- WHAT YOU HAVE TO DO -
Where a line in the material beneath contains "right", count it. Give the number only.
· · · · · · ·
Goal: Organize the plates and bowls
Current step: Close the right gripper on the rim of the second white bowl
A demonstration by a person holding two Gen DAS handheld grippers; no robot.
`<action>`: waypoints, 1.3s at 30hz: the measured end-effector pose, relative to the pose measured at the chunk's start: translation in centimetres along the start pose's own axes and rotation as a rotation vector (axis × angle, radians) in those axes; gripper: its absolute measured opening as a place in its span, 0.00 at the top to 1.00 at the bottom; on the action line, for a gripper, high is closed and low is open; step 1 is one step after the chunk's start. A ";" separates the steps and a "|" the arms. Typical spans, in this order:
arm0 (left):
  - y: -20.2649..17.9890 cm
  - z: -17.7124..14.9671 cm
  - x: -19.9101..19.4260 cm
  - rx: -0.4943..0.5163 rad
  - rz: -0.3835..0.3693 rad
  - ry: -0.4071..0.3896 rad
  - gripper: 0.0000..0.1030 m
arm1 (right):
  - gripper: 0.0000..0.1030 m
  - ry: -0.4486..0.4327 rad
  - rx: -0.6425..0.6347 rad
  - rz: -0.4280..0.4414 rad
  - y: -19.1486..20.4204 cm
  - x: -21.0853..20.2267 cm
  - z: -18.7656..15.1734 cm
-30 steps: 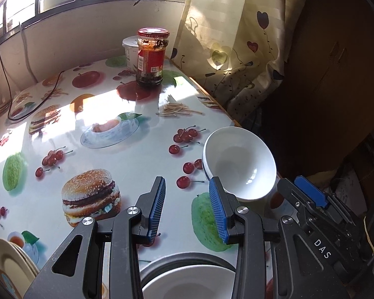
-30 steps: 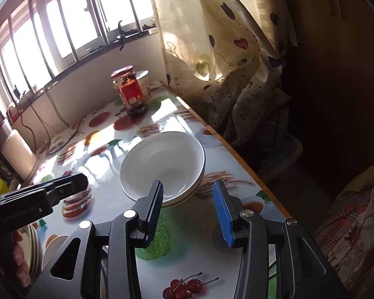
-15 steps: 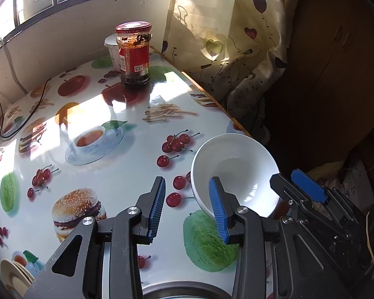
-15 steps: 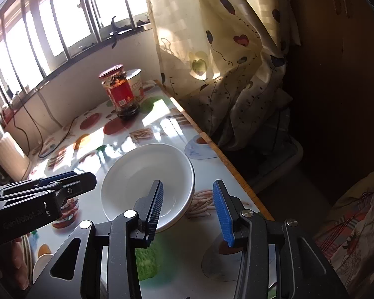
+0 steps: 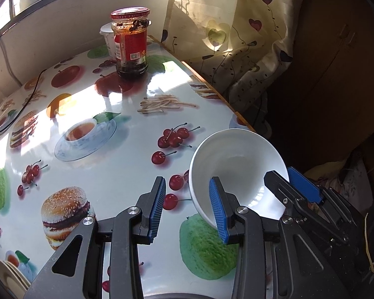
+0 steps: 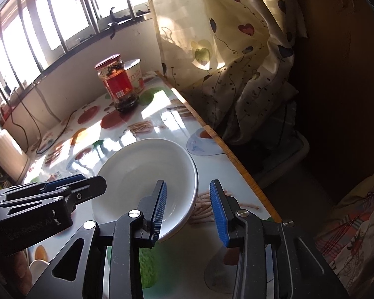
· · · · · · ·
- EXERCISE ANSWER -
2